● **Assignment**:
Extract every line below that contains the word "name".

● **Given data**:
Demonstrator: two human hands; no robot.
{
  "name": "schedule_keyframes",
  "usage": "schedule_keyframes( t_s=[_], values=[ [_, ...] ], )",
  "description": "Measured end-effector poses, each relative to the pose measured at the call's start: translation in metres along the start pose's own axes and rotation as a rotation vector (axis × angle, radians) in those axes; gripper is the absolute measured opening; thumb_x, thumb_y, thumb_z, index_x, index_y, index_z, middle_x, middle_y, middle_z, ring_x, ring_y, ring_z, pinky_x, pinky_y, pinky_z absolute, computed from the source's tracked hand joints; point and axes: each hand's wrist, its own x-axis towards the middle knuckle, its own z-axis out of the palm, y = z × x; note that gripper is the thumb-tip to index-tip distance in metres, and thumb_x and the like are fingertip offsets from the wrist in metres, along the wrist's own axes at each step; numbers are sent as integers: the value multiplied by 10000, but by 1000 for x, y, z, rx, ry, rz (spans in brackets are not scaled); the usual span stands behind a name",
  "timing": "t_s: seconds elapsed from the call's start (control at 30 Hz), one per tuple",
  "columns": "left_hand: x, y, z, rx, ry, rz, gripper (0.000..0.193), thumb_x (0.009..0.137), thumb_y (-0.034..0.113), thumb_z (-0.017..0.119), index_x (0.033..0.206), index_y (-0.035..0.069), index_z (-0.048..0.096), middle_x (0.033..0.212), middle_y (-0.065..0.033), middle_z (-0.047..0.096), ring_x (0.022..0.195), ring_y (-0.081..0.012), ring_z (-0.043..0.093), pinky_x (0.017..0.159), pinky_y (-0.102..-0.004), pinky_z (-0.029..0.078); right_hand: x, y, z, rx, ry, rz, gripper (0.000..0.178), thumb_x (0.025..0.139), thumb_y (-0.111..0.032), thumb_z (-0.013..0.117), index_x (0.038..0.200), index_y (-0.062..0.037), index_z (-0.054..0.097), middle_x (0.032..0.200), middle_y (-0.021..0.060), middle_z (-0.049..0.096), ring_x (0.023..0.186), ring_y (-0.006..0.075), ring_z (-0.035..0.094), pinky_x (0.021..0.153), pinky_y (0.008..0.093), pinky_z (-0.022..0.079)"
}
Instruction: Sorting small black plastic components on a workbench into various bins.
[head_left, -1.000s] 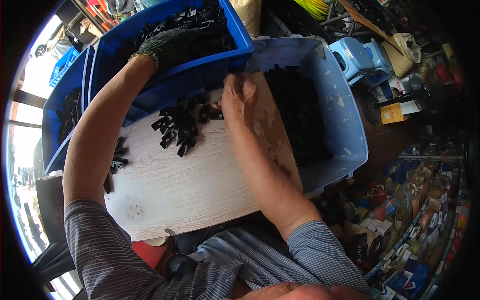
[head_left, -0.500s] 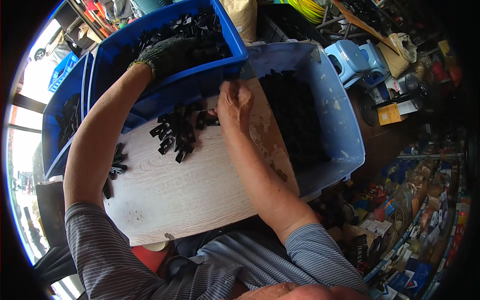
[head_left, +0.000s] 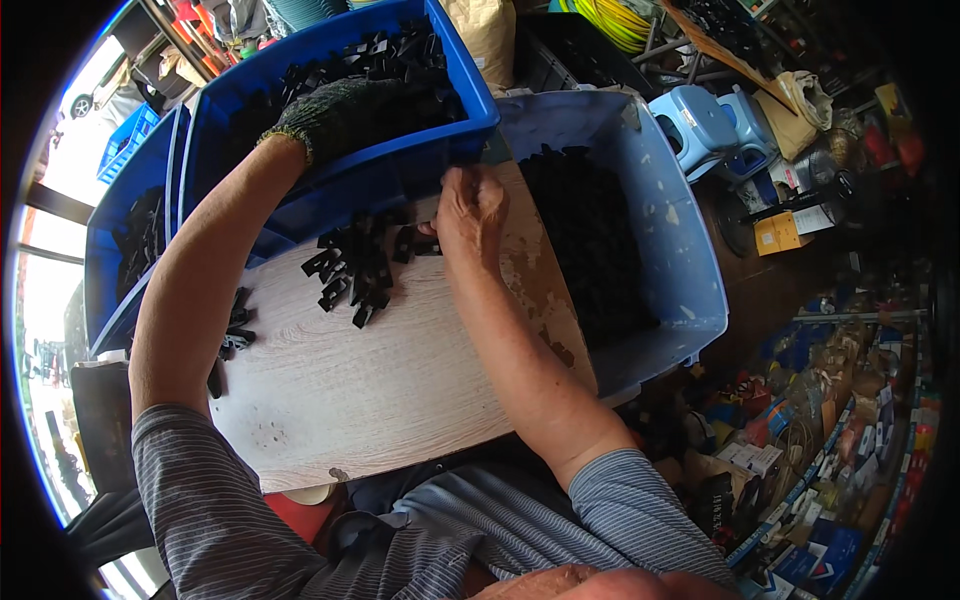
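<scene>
My left hand (head_left: 330,115), in a dark knitted glove, reaches into a blue bin (head_left: 470,95) heaped with small black plastic parts (head_left: 400,55). Its fingers blend into the dark parts, so their grip is hidden. Over the far right of a pale wood-grain board (head_left: 370,390), my bare right hand (head_left: 472,210) is curled closed. Its thumb points left, close beside a black part on the board; whatever lies inside the fingers is hidden. Left of it lies a loose pile of black parts (head_left: 350,265), some with square openings.
A worn light-blue bin (head_left: 690,270) holding black parts stands right of the board. Another blue bin (head_left: 105,235) is at the left. A few black parts (head_left: 238,325) lie by my left forearm. Light-blue stools (head_left: 690,120) and cluttered goods (head_left: 800,450) fill the right side.
Both hands stay almost in place. The whole view has shifted very slightly; no part has visibly moved.
</scene>
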Motion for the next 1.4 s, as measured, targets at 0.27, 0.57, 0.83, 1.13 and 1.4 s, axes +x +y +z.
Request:
schedule_keyframes(
  t_s=[0.27, 0.57, 0.83, 1.13, 1.4],
  values=[
    [1, 16, -25, -18, 47, -107, 362, 918, 373, 630, 1173, 128, 706, 1113, -155, 713, 1030, -324, 684, 921, -435, 527, -6, -17, 0, 46, -29, 64, 333, 970, -258, 487, 879, 45, 590, 708, 116, 597, 564, 192, 619, 478, 309, 578],
    [2, 8, -34, -40, 312, -69, 348, 893, 382, 676, 1096, 103, 726, 1004, -135, 733, 920, -294, 706, 793, -407, 558, -4, -17, -4, 113, -41, 81, 342, 982, -259, 499, 832, 43, 557, 661, 76, 543, 518, 143, 562, 437, 278, 528],
    [-16, 27, -84, 190, 447, 133, 279, 802, 306, 760, 929, 67, 691, 962, -176, 687, 863, -341, 671, 739, -423, 550, -3, -16, -4, 144, -35, 171, 251, 968, -236, 526, 923, 5, 575, 672, 59, 528, 475, 119, 507, 467, 318, 549],
    [-95, 91, -67, 5, 694, 72, 364, 779, 253, 779, 1111, 139, 685, 1016, -134, 687, 929, -315, 687, 739, -396, 582, -3, -20, -3, 206, -51, 166, 223, 954, -219, 548, 968, 3, 573, 625, 59, 511, 449, 123, 484, 450, 327, 522],
    [-133, 106, 16, -173, 375, -8, 426, 749, 211, 779, 1153, 124, 678, 1160, -202, 635, 980, -369, 641, 777, -488, 542, -3, -18, -4, -66, 52, -87, 308, 922, -222, 505, 792, 47, 580, 658, 107, 545, 622, 184, 504, 632, 373, 431]
  ],
)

● **Reply to the task**:
  "name": "schedule_keyframes",
  "description": "Measured end-effector poses, each relative to the pose measured at the call's start: translation in metres along the start pose's own axes and rotation as a rotation vector (axis × angle, radians) in those axes; gripper is the absolute measured opening; thumb_x, thumb_y, thumb_z, index_x, index_y, index_z, middle_x, middle_y, middle_z, ring_x, ring_y, ring_z, pinky_x, pinky_y, pinky_z absolute, computed from the source's tracked hand joints; point and axes: each hand's wrist, its own x-axis towards the middle knuckle, its own z-axis out of the palm, y = z × x; note that gripper is the thumb-tip to index-tip distance in metres, and thumb_x and the like are fingertip offsets from the wrist in metres, along the wrist's own axes at each step; numbers are sent as integers: the value multiplied by 10000, but by 1000 for x, y, z, rx, ry, rz (spans in brackets are not scaled); the usual span stands behind a name",

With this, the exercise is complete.